Monday, January 31, 2011

Reusable Canning Lids - Part 1

One of the reasons I got into canning was to make my own "convenience foods."  I love being able to make my own soups, canned pasta sauces, and other things that can be stored in the pantry and be ready to pop-open and reheat or cook with at a moment's notice.  All the convenience of supermarket-bought items with no defrosting time, way better taste, and I know what went into it and where it came from.  One of the things I don't like, however, is the wasteful non-reusable lids.  My local recycling center will not accept them in the metals bin and it's just not worth the risk of botulism to attempt to reuse them.

In any event, I've been meaning to order some Tattler Reusable Lids for awhile now after a positive review from Marisa over at Food In Jars.  Apparently, these plastic and rubber alternatives to the traditional metal lids used to be on the market years ago and became scarce for awhile.  With the sudden resurgence in canning and the worries over BPA, they've come back.

My order just got here today and I'm almost giddy with excitement to give them a try on a batch of soup or something that'll be staying here (at 50 cents a lid, I don't want them going much further than immediate family, who dutifully return my jars).  I'll be sure to post my thoughts about working with them as soon as I can.  In the mean time, here are my initial thoughts:

  • PRO - They're made in the USA.  Very few plastic items can make that claim these days.
  • PRO - They're reusable...need I say more?  Now, when I can a batch of soup and my wife and I plow most of the jars in a week, I won't feel so bad about how little time the lids spent actually holding the jars closed before they end-up in the Central Landfill (or how much of a dent they made in my wallet).
  • PRO - The price per lid is reasonable at about 50 cents (if I did the math right).  That's roughly double the price of the metal lids.  If the rubber rings hold-up through multiple uses, they'll pay for themselves quickly.
  • CON - Currently, the only place to buy the lids is on Tattler's own website, which I'd label just shy of, "Hello, 1990 called and they would like their website back."  KitchenKrafts has them but at 3 times the price--a rather stiff markup, don't you think?  Perhaps Tattler could get with the 21st century and offer them on Amazon or something?
  • CON - Tattler only offers them for sale in packs of 3-dozen, even though they actually ship in 1-dozen packages.  If you just want one box to try them out, tough luck.  You're in for an investment.  On top of that, their cheapest shipping option is USPS Priority Mail Flat-rate (minimum of about $10).
  • PRO/CON - They offer bulk packaging with a discount.  However, the bulk packs are 500 or 1000 lids--numbers very few canners I know would invest in upfront.  That's a lot of jars to go with that many lids (by my calculations, a $6,000-$10,000 worth of jars).  Wonder if they've had any takers?
  • Potential CON - They're white...and every plastic item I've ever had that's white and gets exposed to heat and tomato products stains.  I guess we'll see if these little guys follow suit or not.  I'll reserve judgment until then.
Stay tuned for Part 2!


  1. I used a bunch of these lids this summer while doing my tomatoes, and so far, they seem to have done a good job. However, they have retained the tiniest pink tinge from the tomatoes. Not a huge deal, but I do wonder how it will be after repeated use.

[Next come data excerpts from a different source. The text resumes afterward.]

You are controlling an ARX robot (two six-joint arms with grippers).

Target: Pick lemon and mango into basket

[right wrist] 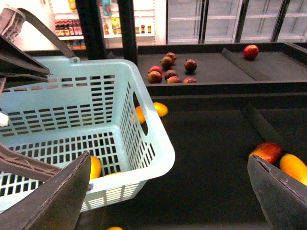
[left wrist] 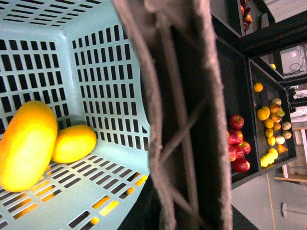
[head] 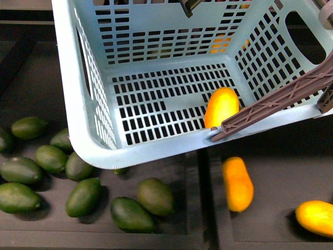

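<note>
Yellow-orange mango [left wrist: 26, 143] lies smooth beside a lemon [left wrist: 74, 143] in the basket [head: 73, 104], left of the spread right claw [right wrist: 168, 191]; left claw unseen.

Setting: dark produce display bins in a shop.

Front view: black bin floor [head: 291, 172] split by a raised divider [head: 204, 198]. Right wrist view: a black upright post [right wrist: 127, 28] at upper left, a brightly lit shelf of bottles [right wrist: 67, 28] behind it, glass-door refrigerator cases [right wrist: 225, 20] across the top, evenly lit. Left wrist view: tiered black shelving [left wrist: 240, 96] at right; pale floor [left wrist: 288, 201] at lower right.
</note>
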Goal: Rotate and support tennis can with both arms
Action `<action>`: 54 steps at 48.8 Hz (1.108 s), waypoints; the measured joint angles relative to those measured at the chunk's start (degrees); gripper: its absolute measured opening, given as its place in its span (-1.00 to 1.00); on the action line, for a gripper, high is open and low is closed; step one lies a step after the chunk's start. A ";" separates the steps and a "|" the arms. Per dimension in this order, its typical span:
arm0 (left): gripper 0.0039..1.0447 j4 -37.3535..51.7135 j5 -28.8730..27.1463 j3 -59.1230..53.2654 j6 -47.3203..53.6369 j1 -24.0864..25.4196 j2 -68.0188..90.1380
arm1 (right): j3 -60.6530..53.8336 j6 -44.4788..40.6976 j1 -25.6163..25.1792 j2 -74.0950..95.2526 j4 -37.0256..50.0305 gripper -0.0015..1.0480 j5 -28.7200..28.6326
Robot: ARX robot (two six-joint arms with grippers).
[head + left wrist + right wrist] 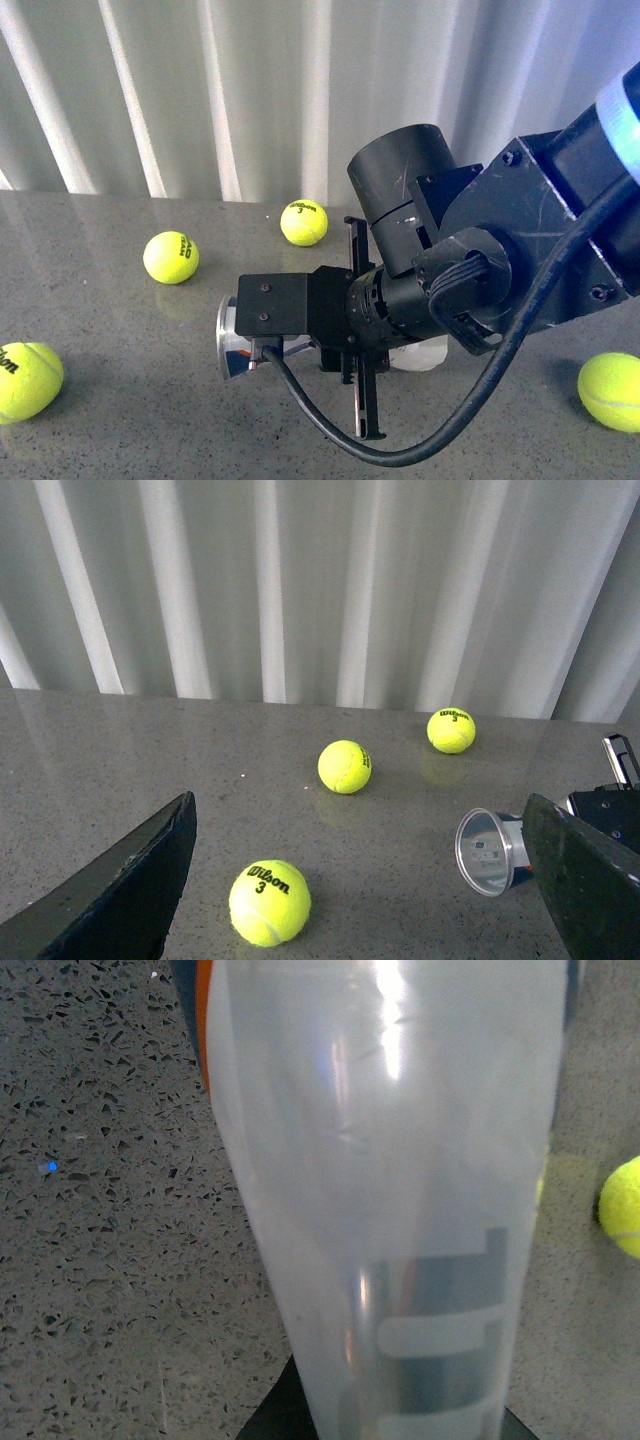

  2. Hmmm. I think that crack about not returning jars might be aimed at me. I have a few almost-done-but-not-quite jars from you I haven't returned. :)

  3. Actually, the crack had nothing to do with you. :-) When I gave jars away as a gift--especially to someone who lives far away, I know I won't get them back and I'm okay with that.

    However, when you combine the cost of the jar (about 80 cents) with a reusable lid (about 50-80 cents), it makes sense to keep those lids close-by. I really bought them for "in-house use" anyway--soups and things that I preserve specifically for our own personal use as opposed to giving away.